Miller wasn’t smiling. “It’s true.” He studied our clasped hands as he spoke, rubbing his thumb back and forth over my skin. “I walk around every day pretending like it

doesn’t fucking matter what my dad did. I tell people he’s dead because if he’s dead and gone, so what if he left? But he’s not dead. He could come back any time, and he doesn’t. And what he did matters.”

“Of course, it does,” I said softly, surprised. Miller had rarely spoken about his father in the four years I’d known him.

“It matters,” he said, “not just because Mom and I had to live in a fucking car. It messed me up too. I lost a lot, real fast. My dad, my house, my school and our neighborhood in Los Banos. My friends. Hell, I nearly lost my life. It’s not his fault I have diabetes, but he doesn’t know I have it, and he fucking should. I’m his son.”

I nodded, listening, wishing I could pull the hurt out of him so he didn’t have to carry it anymore.

He raised his eyes to mine. “He took everything so that’s what I have left. The fear that anything can be taken away, at any time. When I heard you were hurt, it fucking killed me. Because maybe I’d pushed you away so hard, it turned my fear into a reality.”

He leaned close, pressed my hands to his heart. “This is yours. Always. I’ll be whatever you want me to be. I’ll be your friend if that’s what you want. No more bullshit. Or I’ll be…more. I’ll be nothing. All I want is for you to be happy.”
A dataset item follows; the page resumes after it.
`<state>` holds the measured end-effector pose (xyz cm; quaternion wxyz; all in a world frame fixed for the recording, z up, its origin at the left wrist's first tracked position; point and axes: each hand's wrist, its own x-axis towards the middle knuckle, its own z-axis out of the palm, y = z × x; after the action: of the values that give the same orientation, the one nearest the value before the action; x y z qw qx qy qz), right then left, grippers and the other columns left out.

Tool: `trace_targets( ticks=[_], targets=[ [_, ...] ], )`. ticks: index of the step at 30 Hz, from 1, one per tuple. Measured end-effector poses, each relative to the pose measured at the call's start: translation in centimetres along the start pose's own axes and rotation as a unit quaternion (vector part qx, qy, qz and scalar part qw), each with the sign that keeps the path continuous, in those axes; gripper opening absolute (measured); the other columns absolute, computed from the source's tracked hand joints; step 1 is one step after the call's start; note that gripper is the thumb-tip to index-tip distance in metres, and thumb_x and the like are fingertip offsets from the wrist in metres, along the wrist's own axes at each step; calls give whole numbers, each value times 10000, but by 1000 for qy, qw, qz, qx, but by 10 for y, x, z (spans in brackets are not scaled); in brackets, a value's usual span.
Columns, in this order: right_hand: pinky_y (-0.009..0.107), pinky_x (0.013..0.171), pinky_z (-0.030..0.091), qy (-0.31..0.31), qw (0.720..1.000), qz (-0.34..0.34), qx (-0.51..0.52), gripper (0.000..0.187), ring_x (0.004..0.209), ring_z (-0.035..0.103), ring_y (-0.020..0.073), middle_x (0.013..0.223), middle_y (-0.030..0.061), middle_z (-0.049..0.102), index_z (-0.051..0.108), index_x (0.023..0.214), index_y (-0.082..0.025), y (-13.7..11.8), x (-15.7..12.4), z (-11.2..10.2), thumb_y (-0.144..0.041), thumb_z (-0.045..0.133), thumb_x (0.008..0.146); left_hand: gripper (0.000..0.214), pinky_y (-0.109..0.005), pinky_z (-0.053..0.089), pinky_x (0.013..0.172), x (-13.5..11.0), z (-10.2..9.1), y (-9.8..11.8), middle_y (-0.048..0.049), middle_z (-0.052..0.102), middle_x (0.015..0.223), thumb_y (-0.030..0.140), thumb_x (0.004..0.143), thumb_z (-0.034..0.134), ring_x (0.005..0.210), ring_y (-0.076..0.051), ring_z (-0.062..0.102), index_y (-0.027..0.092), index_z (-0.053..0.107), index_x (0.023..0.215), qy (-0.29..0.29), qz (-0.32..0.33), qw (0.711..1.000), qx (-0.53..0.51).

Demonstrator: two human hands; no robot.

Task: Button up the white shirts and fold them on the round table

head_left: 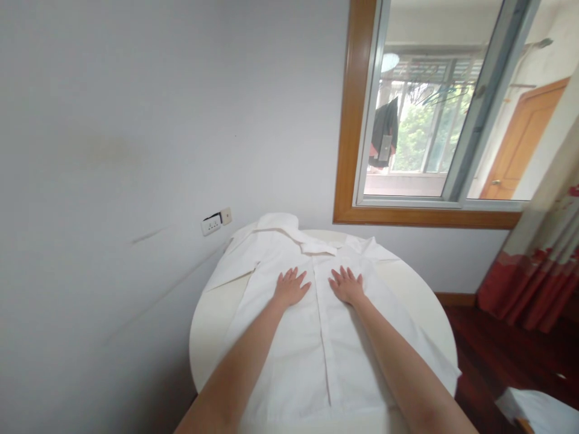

My throat felt thick and my heart full at what he was offering me. “You can never be nothing to me, Miller. Not ever.”

The expression that came over his face was heartbreakingly beautiful. Miller bent his head to me, and while I wanted nothing more than his kiss, we weren’t done clearing the path for us ahead. I put my hands on his chest.

“Wait. We have to be honest with each other all the time and talk about everything, okay? That’s the only way we’re going to survive. That’s the real lesson my parents have been teaching me.”